Task statement: Please give back the listing below in full. Change nothing.

===== Given information

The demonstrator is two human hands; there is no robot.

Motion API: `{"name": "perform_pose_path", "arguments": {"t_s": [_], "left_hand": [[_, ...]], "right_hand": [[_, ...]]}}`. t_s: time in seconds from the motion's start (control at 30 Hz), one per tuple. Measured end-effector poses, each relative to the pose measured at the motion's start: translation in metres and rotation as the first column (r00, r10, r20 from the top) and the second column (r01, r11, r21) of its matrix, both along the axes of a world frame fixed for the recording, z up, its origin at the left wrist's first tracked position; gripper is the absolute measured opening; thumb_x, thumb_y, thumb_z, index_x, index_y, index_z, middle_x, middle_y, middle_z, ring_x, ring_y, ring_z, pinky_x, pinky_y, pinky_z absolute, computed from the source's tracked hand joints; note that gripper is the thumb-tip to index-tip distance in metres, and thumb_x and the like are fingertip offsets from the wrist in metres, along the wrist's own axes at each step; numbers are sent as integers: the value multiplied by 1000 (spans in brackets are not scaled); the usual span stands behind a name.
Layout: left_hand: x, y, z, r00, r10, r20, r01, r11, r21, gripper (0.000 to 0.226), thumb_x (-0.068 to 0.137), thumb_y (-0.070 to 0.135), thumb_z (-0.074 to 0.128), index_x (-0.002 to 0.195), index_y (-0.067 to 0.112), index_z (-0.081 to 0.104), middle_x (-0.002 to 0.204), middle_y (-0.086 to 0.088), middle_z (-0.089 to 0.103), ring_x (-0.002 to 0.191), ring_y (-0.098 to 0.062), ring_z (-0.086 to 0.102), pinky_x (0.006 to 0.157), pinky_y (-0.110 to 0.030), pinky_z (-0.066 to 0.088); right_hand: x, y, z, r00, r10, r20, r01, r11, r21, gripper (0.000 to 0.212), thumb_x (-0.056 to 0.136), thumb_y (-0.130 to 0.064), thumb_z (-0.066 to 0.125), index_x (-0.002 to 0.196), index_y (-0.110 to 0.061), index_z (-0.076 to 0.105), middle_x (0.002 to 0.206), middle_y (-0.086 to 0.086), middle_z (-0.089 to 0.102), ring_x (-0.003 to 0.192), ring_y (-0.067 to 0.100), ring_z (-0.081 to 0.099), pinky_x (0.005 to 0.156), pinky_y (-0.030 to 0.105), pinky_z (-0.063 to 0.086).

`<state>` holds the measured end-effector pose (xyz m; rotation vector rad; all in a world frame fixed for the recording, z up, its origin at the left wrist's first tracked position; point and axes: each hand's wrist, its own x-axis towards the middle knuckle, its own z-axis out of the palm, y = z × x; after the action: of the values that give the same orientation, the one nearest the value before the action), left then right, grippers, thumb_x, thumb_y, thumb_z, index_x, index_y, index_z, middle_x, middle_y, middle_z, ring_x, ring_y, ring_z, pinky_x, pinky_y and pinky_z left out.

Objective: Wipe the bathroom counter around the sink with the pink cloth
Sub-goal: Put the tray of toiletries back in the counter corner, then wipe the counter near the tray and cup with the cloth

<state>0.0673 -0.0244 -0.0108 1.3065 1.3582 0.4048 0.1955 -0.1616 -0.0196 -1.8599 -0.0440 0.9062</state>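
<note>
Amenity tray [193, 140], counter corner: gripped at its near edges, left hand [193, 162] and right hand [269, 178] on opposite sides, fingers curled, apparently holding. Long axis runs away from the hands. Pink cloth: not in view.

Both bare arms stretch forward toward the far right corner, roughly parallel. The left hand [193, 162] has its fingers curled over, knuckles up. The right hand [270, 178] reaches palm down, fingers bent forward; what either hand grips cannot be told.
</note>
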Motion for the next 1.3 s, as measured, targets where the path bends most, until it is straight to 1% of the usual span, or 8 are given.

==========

Final answer:
The demonstrator is two human hands; there is no robot.

Motion API: `{"name": "perform_pose_path", "arguments": {"t_s": [_], "left_hand": [[_, ...]], "right_hand": [[_, ...]]}}`. t_s: time in seconds from the motion's start (control at 30 Hz), one per tuple. Measured end-effector poses, each relative to the pose measured at the motion's start: translation in metres and rotation as the first column (r00, r10, r20 from the top) and the second column (r01, r11, r21) of its matrix, both along the axes of a world frame fixed for the recording, z up, its origin at the left wrist's first tracked position; gripper is the absolute measured opening; thumb_x, thumb_y, thumb_z, index_x, index_y, index_z, middle_x, middle_y, middle_z, ring_x, ring_y, ring_z, pinky_x, pinky_y, pinky_z absolute, computed from the source's tracked hand joints; note that gripper is the thumb-tip to index-tip distance in metres, and thumb_x and the like are fingertip offsets from the wrist in metres, along the wrist's own axes at each step; numbers are sent as integers: the value multiplied by 1000 (spans in brackets are not scaled); the usual span stands behind a name.
Layout: left_hand: x, y, z, r00, r10, r20, r01, r11, r21, gripper (0.000 to 0.226), thumb_x (-0.068 to 0.137), thumb_y (-0.070 to 0.135), thumb_z (-0.074 to 0.128), index_x (-0.002 to 0.195), index_y (-0.067 to 0.112), index_z (-0.081 to 0.104), middle_x (-0.002 to 0.204), middle_y (-0.086 to 0.088), middle_z (-0.089 to 0.103), ring_x (-0.002 to 0.191), ring_y (-0.098 to 0.062), ring_z (-0.086 to 0.102), pinky_x (0.006 to 0.157), pinky_y (-0.110 to 0.030), pinky_z (-0.066 to 0.088); right_hand: x, y, z, r00, r10, r20, r01, r11, r21, gripper (0.000 to 0.212), thumb_x (-0.056 to 0.136), thumb_y (-0.130 to 0.064), thumb_z (-0.066 to 0.125), index_x (-0.002 to 0.196), index_y (-0.110 to 0.061), index_z (-0.076 to 0.105), middle_x (0.002 to 0.206), middle_y (-0.086 to 0.086), middle_z (-0.089 to 0.102), ring_x (-0.003 to 0.192), ring_y (-0.067 to 0.100), ring_z (-0.081 to 0.099), pinky_x (0.005 to 0.156), pinky_y (-0.030 to 0.105), pinky_z (-0.063 to 0.086).

`<state>` holds the measured end-effector pose (xyz m; rotation vector rad; all in a world frame fixed for the recording, z up, its origin at the left wrist's first tracked position; point and axes: each hand's wrist, its own x-axis towards the middle knuckle, its own z-axis out of the palm, y = z × x; after the action: of the values that give the same orientation, the one nearest the value before the action), left then right, grippers, thumb_x, thumb_y, thumb_z, index_x, index_y, index_z, middle_x, middle_y, middle_z, ring_x, ring_y, ring_z, pinky_x, pinky_y and pinky_z left out.

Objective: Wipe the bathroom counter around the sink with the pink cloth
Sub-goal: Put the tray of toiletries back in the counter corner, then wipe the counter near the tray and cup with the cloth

<state>0.0673 -0.0244 -0.0108 1.3065 1.3582 0.4048 0.1955 -0.1616 -0.0196 -1.8599 -0.0440 0.9062</state>
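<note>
Amenity tray [193, 140], counter corner: gripped at its near edges, left hand [193, 162] and right hand [269, 178] on opposite sides, fingers curled, apparently holding. Long axis runs away from the hands. Pink cloth: not in view.

Both bare arms stretch forward toward the far right corner, roughly parallel. The left hand [193, 162] has its fingers curled over, knuckles up. The right hand [270, 178] reaches palm down, fingers bent forward; what either hand grips cannot be told.
</note>
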Motion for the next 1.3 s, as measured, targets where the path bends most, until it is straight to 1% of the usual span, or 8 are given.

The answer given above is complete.